» **Requirement**: Only lines holding the word "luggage" are wanted. Copy them from the listing below.

» **Dataset content**:
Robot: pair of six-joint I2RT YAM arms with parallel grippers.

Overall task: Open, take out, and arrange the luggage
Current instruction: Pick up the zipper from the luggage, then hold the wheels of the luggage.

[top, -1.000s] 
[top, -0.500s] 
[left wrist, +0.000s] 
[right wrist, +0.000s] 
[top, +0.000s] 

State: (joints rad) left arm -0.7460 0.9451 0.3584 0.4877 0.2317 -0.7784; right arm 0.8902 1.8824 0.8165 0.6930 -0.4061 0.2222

» **Written response**:
Overall task: Open, take out, and arrange the luggage
Current instruction: Pick up the zipper from the luggage, then hold the wheels of the luggage.

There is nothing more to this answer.